Alfred S. Roe and the other leading advocates of Municipal Suffrage withdrew their opposition to the order, saying that they preferred the bill as it stood, but that if amendments were to be added to it at any subsequent stage it would be well to know whether they were constitutional. The order was adopted.

On March 3 four Justices of the Supreme Court — Field, Allen, Morton and Lathrop — answered "No" to all three questions. Justices Holmes and Barker answered "Yes" to all three; and Justice Knowlton answered "No" to the first and third and "Yes" to the second. These opinions were published in full in the Woman's Journalof March 10, 1894.

On March 14 Municipal Suffrage was discussed in open session. An amendment was offered to limit the right to taxpaying women and a substitute bill to allow women to vote at one election only.

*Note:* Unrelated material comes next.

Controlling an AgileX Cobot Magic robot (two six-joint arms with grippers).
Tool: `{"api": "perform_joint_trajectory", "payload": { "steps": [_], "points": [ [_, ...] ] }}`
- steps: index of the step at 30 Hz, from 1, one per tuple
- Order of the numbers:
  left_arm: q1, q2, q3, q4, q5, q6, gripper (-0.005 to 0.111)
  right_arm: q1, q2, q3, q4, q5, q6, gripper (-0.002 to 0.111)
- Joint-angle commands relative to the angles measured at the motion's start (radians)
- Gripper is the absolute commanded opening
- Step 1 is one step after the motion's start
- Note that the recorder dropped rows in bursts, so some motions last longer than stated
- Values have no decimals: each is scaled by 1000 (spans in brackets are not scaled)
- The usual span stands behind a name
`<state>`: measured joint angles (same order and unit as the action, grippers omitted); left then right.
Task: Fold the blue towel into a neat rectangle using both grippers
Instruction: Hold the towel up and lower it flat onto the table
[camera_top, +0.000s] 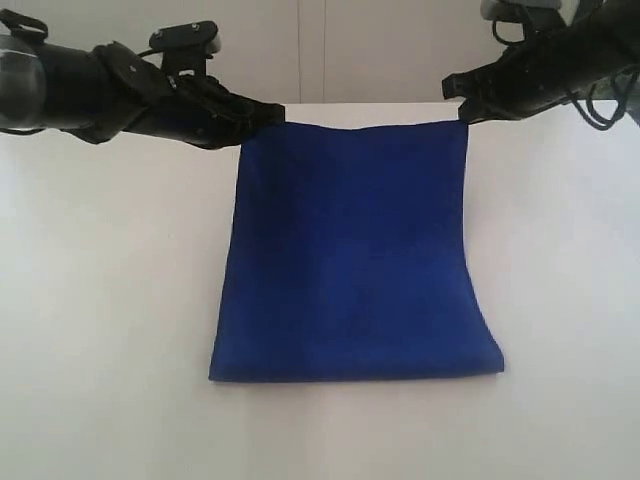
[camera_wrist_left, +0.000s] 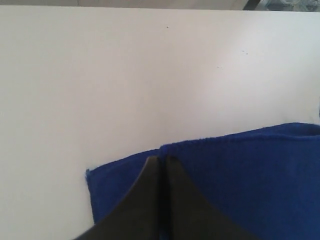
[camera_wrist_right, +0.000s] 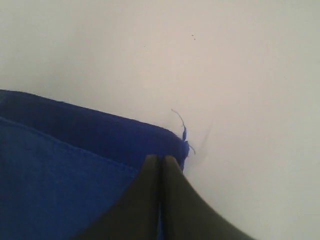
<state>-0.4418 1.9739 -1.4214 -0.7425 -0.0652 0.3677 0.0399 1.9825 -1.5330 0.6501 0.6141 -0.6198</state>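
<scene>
Towel coverage is differing by view: the exterior view is showing the whole blue towel (camera_top: 350, 250) spreading over the white table (camera_top: 100, 300), with one edge stretching straight between the two grippers. Only the right wrist view is showing a loose thread (camera_wrist_right: 181, 125) straying from the corner just beyond the fingertips. Both wrist views are showing a second cloth layer peeking out underneath. The left gripper (camera_wrist_left: 162, 159) is clamping the towel's edge near one corner, jaws pressing together on the fabric. The right gripper (camera_wrist_right: 161, 157) is pinching the opposite corner the same way, jaws squeezing tight on the cloth.
</scene>
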Motion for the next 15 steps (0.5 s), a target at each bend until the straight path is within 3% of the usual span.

The latter was offered by Richard J. Hayes of Boston, who said, "You would see the lowest women literally driven to the polls by thousands by mercenary politicians. The object lesson would settle the question forever." The amendment and the substitute were lost and the bill was passed to its third reading by a vote, including pairs, of 122 yeas, 106 nays.

On March 29 the galleries were crowded with women. Richard Sullivan of Boston offered an additional section that the question be submitted to the men at the November election for an expression of opinion. This was adopted by 109 yeas, 93 nays.